Yes, the NAFTA North American label working group has had volunteers from several of the companies bringing forward products for NAFTA labelling. The group includes a number of the bigger companies.
I don't believe the list of products the committee is working on is on the site yet, but there's actually a meeting coming up in March at which we will be talking about the next one. I think the second one will be coming out very soon, in time for 2007. There are also several more that will be coming out in the next year or two.
They're like everybody else. They want to move cautiously, but they want to move forward on this idea. It really would facilitate movement of product back and forth, especially when you have, say, a grasshopper outbreak and you use every pound of the insecticide that's available in Canada.

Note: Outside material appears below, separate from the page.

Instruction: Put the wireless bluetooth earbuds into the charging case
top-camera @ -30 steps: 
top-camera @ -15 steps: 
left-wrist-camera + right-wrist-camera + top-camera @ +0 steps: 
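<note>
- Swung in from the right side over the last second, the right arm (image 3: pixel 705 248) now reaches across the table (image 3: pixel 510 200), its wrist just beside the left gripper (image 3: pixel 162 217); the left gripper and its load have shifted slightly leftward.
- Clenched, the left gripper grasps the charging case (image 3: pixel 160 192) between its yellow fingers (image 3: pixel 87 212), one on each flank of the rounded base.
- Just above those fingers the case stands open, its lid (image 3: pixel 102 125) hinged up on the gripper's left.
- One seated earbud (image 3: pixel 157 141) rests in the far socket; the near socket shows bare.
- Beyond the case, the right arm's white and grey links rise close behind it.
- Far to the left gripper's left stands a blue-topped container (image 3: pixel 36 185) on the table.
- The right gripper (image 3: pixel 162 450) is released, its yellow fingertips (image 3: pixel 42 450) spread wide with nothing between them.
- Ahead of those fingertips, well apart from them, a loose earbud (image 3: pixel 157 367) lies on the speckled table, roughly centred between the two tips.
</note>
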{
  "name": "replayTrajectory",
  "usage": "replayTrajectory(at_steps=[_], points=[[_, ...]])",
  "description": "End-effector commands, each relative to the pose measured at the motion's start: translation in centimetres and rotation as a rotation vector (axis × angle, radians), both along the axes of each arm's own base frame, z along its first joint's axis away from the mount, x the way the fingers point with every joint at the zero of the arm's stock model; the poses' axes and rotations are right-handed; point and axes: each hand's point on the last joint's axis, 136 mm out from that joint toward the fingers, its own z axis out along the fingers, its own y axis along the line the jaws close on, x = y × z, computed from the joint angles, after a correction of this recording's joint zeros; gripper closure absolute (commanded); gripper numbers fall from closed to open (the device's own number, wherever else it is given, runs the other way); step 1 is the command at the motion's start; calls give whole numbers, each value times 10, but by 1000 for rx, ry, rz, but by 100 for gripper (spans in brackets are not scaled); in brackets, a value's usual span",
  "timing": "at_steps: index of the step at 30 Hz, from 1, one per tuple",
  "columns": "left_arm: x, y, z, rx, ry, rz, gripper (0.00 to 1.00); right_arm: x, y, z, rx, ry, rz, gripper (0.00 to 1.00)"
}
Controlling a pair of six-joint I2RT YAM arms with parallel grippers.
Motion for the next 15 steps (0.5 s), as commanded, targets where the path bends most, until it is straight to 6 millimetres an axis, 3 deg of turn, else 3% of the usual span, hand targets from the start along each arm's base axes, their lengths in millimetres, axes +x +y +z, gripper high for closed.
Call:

You don't have time to rebag, relabel, and so on, so if the product is labelled so that it can move across the border as fast as a truck, then we will have had real success.
If I may, can I go back to one of your earlier statements about how the growers want OUI? I think the growers want access to glyphosate. That's really what they want, and it's a shame that the company that owns the rights to this product is the only one that refused to take part in the GROU pilot.
It's like the old story. When the piper's already playing your song, why do you have to pay him? That company is already selling all the product they want through the border, so it wasn't prepared to participate. If OUI was off the table, the company would be at the table the next day for GROU, and then glyphosate would be available. So it, too, could be available under this program. There's no question about that.